Chi è e quanto guadagna Paul Singer, boss del fondo Elliott e del Milan?

Paul Singer oltre a Telecom è diventato famoso in Italia grazie all’acquisizione del Milan dopo la controversa gestione cinese: ecco la sua biografia e il suo patrimonio personale.

Chi è e quanto guadagna Paul Singer, boss del fondo Elliott e del Milan?

In Italia il suo nome è diventato famoso quando ha prestato tramite il suo fondo Elliott i soldi necessari a Yonghong Li per comprare il Milan da Silvio Berlusconi. Paul Singer però da tempo svolge un ruolo principale nello scacchiere economico internazionale.

Ora che il fondo Elliott è diventato il proprietario del club rossonero dopo il flop cinese, l’attenzione nei suoi riguardi è aumentata sempre più anche se a Milano, almeno per gli affari riguardanti il calcio, ancora non si è mai visto.

Ma gli interessi nel nostro paese non si limitano di certo solo al calcio, basti pensare a Telecom di cui Singer detiene il 9,55% delle quote azionarie mentre, rimanendo sempre in materia di telecomunicazioni ma spostandoci a livello internazionale, l’ultima notizia è quella di Elliott che ha appena investito 3,2 miliardi di dollari in AT&T.

Ecco allora la biografia e i guadagni di Paul Singer, che secondo la rivista americana Forbes è tra i 300 uomini più ricchi d’America in quanto a patrimonio personale.

La biografia di Paul Singer

In una ipotetica lista degli uomini più influenti al mondo, difficilmente non troverebbe posto Paul Singer. Con il suo fondo Elliott infatti, partendo da un portafoglio di 1,3 milioni di dollari, adesso gestisce asset per un valore complessivo di 35 miliardi di dollari.

Classe 1944, Singer nasce a New York da una famiglia di origine ebraica: padre farmacista e madre casalinga, ha anche due fratelli. Dopo un titolo accademico in psicologia, nel 1969 consegue una laurea in Legge ad Harvard.

Inizia quindi a lavorare come avvocato nella divisione immobiliare della banca d’investimento Donaldson, Lufkin & Jenrette. La svolta per lui però arriva nel 1977, quando decide di dar vita al fondo Elliott.

Come detto, all’inizio il fondo speculativo gestiva 1,3 milioni di dollari raccolti tra amici e parenti ma ben presto inizia a crescere e a farsi conoscere, tanto da guadagnarsi l’appellativo di “fondo avvoltoio”.

In effetti la sua strategia è più che aggressiva: inizia infatti ad acquisire debiti di aziende e Stati in forte crisi quando questi sono super scontati, per poi rivenderli ottenendo profitto oppure ricorrendo ai Tribunali per essere rimborsato.

Emblematico è il caso della battaglia legale, durata circa 15 anni, con l’Argentina, dove aveva comprato con forte sconto 630 milioni di bond nel 2001. Dopo il default, il fondo Elliott ha rifiutato il rimborso parziale al contrario degli altri creditori, ottenendo alla fine la bellezza di 2,4 miliardi di dollari dal governo argentino.
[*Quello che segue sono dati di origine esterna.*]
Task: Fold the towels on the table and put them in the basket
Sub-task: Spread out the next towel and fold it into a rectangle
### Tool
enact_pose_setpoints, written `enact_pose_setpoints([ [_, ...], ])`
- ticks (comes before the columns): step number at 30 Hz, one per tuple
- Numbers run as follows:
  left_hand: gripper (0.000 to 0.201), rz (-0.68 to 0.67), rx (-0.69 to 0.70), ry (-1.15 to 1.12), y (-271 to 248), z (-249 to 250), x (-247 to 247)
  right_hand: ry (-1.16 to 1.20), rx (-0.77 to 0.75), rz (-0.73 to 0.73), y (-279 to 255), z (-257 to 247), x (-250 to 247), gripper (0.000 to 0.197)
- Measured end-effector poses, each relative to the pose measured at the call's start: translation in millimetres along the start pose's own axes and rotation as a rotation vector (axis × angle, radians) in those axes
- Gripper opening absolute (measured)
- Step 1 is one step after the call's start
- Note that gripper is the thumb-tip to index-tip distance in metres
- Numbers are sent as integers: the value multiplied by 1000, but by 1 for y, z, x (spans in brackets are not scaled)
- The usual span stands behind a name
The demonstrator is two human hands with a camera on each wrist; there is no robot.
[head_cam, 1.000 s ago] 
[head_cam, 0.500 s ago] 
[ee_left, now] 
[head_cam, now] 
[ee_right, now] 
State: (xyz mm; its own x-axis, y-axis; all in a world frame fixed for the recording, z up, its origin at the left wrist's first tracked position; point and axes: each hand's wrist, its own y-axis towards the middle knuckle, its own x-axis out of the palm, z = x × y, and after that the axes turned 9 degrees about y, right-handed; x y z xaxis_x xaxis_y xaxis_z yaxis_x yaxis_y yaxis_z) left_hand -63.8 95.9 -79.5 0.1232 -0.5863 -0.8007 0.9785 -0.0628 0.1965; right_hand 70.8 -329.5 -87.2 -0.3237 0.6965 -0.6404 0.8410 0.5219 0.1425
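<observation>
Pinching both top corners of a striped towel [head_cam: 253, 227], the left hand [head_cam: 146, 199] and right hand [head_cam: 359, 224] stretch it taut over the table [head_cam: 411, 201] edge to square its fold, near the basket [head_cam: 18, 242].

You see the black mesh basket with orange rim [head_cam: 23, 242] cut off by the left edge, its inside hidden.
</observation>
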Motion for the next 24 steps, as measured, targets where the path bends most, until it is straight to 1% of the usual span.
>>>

Strategia questa messa in atto anche in Perù e in Congo, oltre che in svariate aziende. Oltre a questa nomina di “spietato” della finanza, Paul Singer è anche un sostenitore dei diritti LGBTQ oltre che del Partito Repubblicano.

Il patrimonio personale

Chi conosce bene il personaggio Singer e il modus operandi del fondo Elliott, che in Italia ora ha messo anche le mani su Telecom, in qualche modo ha subito pensato che il Milan adesso sia finito in ottime mani.

Se entra in un affare, difficilmente infatti l’imprenditore americano lo fa per rimetterci dei soldi. Quanto alle potenzialità economiche del fondo, Elliott al momento gestisce un patrimonio di 35 miliardi di dollari.

Per quanto riguarda i guadagni personali, Paul Singer secondo la rivista specializzata Forbes al momento occupa la 251° posizione nella classifica degli uomini più ricchi degli Stati Uniti, 691° al mondo, per un patrimonio personale stimato in 3,2 miliardi di dollari.

Numeri questi che fanno capire l’importanza e lo spessore del padre del fondo Elliott: l’unica cosa certa comunque è che se, malauguratamente, vi dovesse capitare di avere un debito con lui, se non avete un ottimo avvocato allora nel caso siete seriamente nei guai.